As a parent, protecting your child is likely your first and deepest instinct, but shielding them from consequences that addiction causes makes it easier and more comfortable for them to continue in active addiction. Enabling behavior comes in many forms, including:
- Giving someone with SUD money or resources
- Refraining from expressing emotions about a person’s SUD
- Ignoring an SUD or its consequences
- Lying to others to protect someone with an SUD
- Blaming problems on others or yourself before the person with the SUD
- Putting your own needs aside to help someone with an SUD
- Making excuses for unacceptable behavior
Avoiding enabling behavior is even more complicated as a parent of an adolescent because you have to protect them to some extent. However, you can make firm rules clear. For instance, you can tell your teen that you will refuse to lie to cover for them. Clear house rules with preset consequences may also be effective in helping you avoid enabling. You must follow through with the consequences that you’ve set. Finally, insisting on addressing any substance use disorder with the appropriate treatment is important.
What is Codependency?
Enabling parents often fall into the common trap of codependency, which is an unhealthy emotional reliance on another person in a way that hurts one or both people. It’s common among mothers of addicted people, but fathers also routinely develop codependence.

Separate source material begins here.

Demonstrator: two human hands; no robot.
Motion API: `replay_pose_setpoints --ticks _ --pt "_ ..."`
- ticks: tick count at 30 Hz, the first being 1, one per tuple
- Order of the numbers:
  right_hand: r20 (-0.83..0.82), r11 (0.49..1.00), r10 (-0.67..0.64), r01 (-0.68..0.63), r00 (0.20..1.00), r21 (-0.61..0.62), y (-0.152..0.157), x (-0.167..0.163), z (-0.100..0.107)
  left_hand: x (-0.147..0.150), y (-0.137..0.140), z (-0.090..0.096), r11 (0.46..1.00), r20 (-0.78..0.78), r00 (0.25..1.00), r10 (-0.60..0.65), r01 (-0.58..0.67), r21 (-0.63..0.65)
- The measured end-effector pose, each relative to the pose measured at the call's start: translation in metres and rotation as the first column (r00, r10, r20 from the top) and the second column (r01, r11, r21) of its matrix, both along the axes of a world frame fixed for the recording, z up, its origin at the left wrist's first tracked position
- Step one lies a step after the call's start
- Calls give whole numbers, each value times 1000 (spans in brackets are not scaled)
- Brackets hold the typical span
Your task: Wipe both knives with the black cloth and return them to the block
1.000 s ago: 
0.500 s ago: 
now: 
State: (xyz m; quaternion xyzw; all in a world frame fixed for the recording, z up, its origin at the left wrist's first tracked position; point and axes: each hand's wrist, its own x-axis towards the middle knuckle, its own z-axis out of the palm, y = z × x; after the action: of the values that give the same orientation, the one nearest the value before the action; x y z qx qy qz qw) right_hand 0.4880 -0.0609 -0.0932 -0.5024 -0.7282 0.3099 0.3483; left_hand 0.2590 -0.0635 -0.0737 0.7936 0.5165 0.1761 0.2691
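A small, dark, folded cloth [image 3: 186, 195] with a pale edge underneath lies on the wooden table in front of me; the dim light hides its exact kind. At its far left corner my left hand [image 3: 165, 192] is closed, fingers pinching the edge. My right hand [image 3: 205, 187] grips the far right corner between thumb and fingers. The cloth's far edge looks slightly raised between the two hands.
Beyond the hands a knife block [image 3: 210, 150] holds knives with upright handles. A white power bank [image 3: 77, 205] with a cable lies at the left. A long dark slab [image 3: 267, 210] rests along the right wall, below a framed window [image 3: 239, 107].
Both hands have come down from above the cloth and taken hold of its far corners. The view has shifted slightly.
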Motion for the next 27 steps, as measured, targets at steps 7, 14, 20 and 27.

In some cases, codependent parents may be resistant to treatment options that would separate them from their addicted loved one, even if it’s the best thing for them.

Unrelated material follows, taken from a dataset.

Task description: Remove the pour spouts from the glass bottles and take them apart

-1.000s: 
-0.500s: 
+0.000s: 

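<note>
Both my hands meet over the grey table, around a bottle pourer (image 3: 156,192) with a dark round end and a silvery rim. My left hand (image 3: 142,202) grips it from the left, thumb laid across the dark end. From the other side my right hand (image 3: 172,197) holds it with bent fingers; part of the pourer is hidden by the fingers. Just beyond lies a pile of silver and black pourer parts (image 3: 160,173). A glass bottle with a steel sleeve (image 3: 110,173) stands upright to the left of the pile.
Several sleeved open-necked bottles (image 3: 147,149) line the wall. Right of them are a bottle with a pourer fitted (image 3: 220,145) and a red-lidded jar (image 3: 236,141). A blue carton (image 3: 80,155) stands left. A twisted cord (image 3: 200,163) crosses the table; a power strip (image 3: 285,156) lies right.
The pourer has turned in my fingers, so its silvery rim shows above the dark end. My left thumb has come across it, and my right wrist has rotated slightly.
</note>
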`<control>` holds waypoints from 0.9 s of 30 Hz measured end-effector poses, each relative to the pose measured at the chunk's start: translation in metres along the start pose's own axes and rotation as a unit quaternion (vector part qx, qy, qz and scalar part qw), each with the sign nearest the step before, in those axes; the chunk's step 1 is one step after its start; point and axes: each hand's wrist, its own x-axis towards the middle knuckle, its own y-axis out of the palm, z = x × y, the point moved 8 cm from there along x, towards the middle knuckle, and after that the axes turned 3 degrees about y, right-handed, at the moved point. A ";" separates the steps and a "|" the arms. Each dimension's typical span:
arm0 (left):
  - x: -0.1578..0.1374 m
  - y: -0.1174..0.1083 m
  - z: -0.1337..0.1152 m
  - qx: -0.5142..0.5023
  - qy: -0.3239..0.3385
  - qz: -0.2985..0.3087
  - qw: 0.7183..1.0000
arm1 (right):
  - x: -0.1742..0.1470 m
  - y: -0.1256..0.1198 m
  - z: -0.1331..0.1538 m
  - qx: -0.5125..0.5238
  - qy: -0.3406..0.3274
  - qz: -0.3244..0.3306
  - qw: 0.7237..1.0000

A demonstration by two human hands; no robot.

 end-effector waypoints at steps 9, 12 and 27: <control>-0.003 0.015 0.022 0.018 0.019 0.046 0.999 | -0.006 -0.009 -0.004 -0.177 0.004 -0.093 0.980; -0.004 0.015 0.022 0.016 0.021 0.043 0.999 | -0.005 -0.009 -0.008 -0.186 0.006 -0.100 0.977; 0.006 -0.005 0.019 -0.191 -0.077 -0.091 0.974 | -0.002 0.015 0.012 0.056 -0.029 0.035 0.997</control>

Signs of codependency may include the enabling behaviors previously mentioned, along with some other signs. Codependent people may feel an exaggerated sense of responsibility for the addicted person, a need for approval, a sense of guilt associated with standing up for their own needs, and an intense fear of losing the relationship.

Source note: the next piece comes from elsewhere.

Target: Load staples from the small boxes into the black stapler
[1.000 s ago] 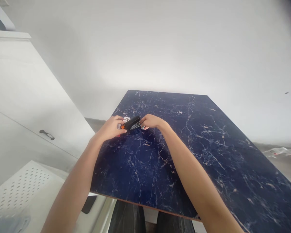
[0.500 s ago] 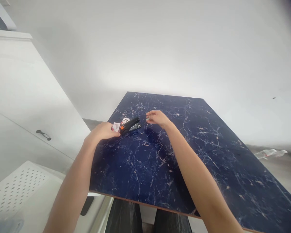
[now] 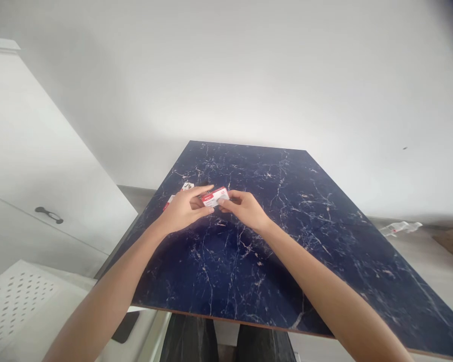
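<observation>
A small red-and-white cardboard box (image 3: 214, 197) is held slightly tilted above the dark blue marbled table (image 3: 230, 261). My left hand (image 3: 181, 208) grips its left end, index finger along the top and thumb below. My right hand (image 3: 247, 208) pinches its right end between thumb and fingers. Behind my left hand, the black stapler (image 3: 204, 184) is almost wholly hidden. A white printed box (image 3: 187, 186) lies just beyond that hand, and another red-and-white box (image 3: 168, 202) shows partly at its left.
A white cabinet (image 3: 33, 151) with a dark handle (image 3: 49, 215) stands at the left. Below it is a white perforated panel (image 3: 18, 301), with a dark flat object (image 3: 126, 326) near the table's front edge. Clear plastic packaging (image 3: 400, 229) lies beyond the table's right edge.
My right hand has moved left and down onto the red-and-white box. My left hand has moved right, bringing the box up in front of the stapler. The view has shifted slightly.
</observation>
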Action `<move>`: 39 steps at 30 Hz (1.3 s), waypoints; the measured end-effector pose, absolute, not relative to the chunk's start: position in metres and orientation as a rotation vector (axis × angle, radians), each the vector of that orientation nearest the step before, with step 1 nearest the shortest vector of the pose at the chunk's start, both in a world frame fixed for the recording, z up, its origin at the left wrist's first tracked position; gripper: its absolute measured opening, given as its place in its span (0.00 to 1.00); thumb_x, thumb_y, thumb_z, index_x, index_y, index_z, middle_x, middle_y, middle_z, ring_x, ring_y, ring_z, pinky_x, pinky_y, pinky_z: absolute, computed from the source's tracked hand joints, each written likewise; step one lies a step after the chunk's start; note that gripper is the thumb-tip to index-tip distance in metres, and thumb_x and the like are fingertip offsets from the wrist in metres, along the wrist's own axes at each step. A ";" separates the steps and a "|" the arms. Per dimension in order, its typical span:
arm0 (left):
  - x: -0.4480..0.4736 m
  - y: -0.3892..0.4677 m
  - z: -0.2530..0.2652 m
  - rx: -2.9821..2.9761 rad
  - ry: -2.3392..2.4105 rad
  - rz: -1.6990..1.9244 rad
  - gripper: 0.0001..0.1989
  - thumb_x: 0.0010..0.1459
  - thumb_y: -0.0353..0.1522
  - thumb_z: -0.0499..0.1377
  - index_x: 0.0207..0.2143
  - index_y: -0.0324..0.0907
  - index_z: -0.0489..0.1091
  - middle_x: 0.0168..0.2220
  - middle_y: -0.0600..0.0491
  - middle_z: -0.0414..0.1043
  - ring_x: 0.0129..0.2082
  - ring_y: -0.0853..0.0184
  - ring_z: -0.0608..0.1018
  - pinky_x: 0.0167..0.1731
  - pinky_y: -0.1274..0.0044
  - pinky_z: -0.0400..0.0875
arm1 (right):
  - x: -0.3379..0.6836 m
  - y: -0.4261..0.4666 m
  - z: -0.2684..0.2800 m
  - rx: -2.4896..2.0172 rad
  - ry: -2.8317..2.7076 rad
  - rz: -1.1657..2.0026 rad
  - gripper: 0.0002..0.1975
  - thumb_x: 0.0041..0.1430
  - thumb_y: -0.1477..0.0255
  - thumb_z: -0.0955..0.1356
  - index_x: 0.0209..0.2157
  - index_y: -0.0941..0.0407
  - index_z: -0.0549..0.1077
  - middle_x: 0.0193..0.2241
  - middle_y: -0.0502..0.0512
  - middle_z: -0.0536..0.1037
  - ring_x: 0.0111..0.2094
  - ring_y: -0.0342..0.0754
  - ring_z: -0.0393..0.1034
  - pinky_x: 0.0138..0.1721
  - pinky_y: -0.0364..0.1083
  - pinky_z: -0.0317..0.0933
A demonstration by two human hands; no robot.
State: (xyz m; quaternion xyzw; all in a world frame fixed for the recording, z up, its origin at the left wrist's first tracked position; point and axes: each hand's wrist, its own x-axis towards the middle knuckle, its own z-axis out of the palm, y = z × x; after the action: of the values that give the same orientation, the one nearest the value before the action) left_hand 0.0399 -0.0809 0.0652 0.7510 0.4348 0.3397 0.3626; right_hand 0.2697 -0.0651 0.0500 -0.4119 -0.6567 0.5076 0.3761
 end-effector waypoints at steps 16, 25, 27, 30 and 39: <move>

If you feel you might be codependent as a parent, it may be beneficial to seek counseling for yourself while helping your teen get treatment.
How Addiction Treatment Works
Treating a substance use disorder is complicated and involves several levels of care based on a person’s needs. Many teens require early intervention services, which is the lowest level of care in addiction treatment and falls under the outpatient category.
Early intervention often involves confronting substance misuse and education about drugs and alcohol. The goal of early intervention is to stop a person from continuing on a path that will likely lead to more severe substance use disorders.
However, if your teen already has a severe substance use disorder, they may still be treated with appropriate levels of care. If your teen is chemically dependent on a drug, or if they have high-level medical needs, they may start with medical detox, the highest level of care. Detox is an inpatient service that involves 24-7 medically managed services.
These services might include medication and other clinical services. As you progress, you may move on to an inpatient program with medical monitoring or clinical management. Inpatient treatment is for people that have high-level medical or psychological needs but have stable enough medical conditions to warrant a lower level of care.
As you progress to the point of living on your own, you may move onto outpatient care. Outpatient is split into two categories. Intensive outpatient treatment involves nine or more hours of treatment services each week. Outpatient treatment programs involve fewer than nine hours of treatment each week.